Die zwischenstädtische Kommunikation steht im Zentrum des Beitrags von Oliver Landolt (S. 95-102). Er geht anhand der Beispiele oberdeutscher und schweizerischer Städte der Frage nach, wie sie sich über Fragen der Steuerpolitik austauschten. Ausgangspunkt ist die Beobachtung, dass viele mittelalterliche Städte, die mit enormen finanziellen Schwierigkeiten zu kämpfen hatten, in diesen Situationen ähnlich reagierten: Die Aufnahme von Krediten deckte zunächst den Finanzbedarf, die Erhebung neuer Steuern sollte dann die finanzielle Situation der Stadt stabilisieren, wobei sich für die Steuern bemerkenswerte Gemeinsamkeiten feststellen lassen. Landolt zeigt, wie sich die mittelalterlichen Städte bei der Einführung neuer Steuermodelle durch gezielte Informationsbeschaffung und Hilfe bei Sanierungskonzepten beeinflussten. Auch die Einführung neuer Steuern oder Zölle konnten sich andernorts auswirken. Zudem wird deutlich, mit welcher Geschwindigkeit, aber auch welchen Problemen die Einführung neuer Steuermodelle erfolgen konnte.

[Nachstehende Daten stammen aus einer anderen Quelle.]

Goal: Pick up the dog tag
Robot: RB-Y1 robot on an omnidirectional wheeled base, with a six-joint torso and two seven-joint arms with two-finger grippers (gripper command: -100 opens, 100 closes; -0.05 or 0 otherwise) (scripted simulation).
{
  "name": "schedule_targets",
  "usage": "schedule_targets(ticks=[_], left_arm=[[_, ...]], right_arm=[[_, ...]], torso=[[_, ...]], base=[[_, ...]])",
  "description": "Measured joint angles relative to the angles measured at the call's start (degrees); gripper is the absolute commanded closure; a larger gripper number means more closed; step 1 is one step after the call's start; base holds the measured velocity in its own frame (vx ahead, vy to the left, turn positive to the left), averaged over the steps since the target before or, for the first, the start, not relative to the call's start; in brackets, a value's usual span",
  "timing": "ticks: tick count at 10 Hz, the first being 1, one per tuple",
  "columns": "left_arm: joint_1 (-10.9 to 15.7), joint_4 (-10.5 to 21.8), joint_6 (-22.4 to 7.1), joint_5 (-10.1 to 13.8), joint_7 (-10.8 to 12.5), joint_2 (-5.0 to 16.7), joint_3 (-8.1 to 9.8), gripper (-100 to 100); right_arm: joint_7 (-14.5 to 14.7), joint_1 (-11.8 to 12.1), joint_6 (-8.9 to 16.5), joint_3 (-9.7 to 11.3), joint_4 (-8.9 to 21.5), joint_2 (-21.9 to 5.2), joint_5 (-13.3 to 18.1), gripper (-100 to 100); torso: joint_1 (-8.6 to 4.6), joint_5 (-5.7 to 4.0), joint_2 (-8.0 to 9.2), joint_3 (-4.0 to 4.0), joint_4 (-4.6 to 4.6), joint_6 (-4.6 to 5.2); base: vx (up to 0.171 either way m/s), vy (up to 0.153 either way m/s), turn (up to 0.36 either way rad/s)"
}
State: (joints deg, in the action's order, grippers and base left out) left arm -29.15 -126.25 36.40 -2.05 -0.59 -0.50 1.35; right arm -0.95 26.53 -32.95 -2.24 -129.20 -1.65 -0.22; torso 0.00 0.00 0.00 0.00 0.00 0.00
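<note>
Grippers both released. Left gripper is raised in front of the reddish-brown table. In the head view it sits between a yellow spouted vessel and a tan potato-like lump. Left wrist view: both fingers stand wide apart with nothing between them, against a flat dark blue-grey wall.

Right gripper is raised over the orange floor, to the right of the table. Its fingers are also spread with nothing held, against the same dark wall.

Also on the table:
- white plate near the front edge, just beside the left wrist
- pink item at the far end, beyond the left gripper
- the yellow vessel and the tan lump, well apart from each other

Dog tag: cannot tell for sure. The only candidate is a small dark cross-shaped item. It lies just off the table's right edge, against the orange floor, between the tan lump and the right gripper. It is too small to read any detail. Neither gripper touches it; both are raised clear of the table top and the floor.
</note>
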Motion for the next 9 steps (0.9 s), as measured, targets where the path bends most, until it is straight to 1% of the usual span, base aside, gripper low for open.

Leider haben die Herausgeber auf eine systematische Zusammenfassung verzichtet. So bleiben die verschiedenen räumlichen Bezüge relativ unverbunden nebeneinander stehen, was auch durch die Themenvielfalt begründet sein mag. Dennoch: Es handelt sich bei den Aufsätzen um aufschlussreiche Fallbeispiele, die im Hinblick auf die städtische Finanzwirtschaft interessante Einzelergebnisse liefern. Sie belegen zudem, dass die städtische Finanzwirtschaft zahlreiche Ansatzpunkte zur Untersuchung der räumlichen Bezüge bietet und dass solche Untersuchungen „zur Modellierung von Regionen führen“ können (von Seggern, S. 23). Dazu liefert der Band allererste Ergebnisse.

Anmerkung:
1 Die einleitenden Überlegungen von Harm von Seggern sowie die Beiträge von Gabriel Zeilinger, Michael Rothmann und Hendrik Mäkeler wurden für die Schriftfassung ergänzt.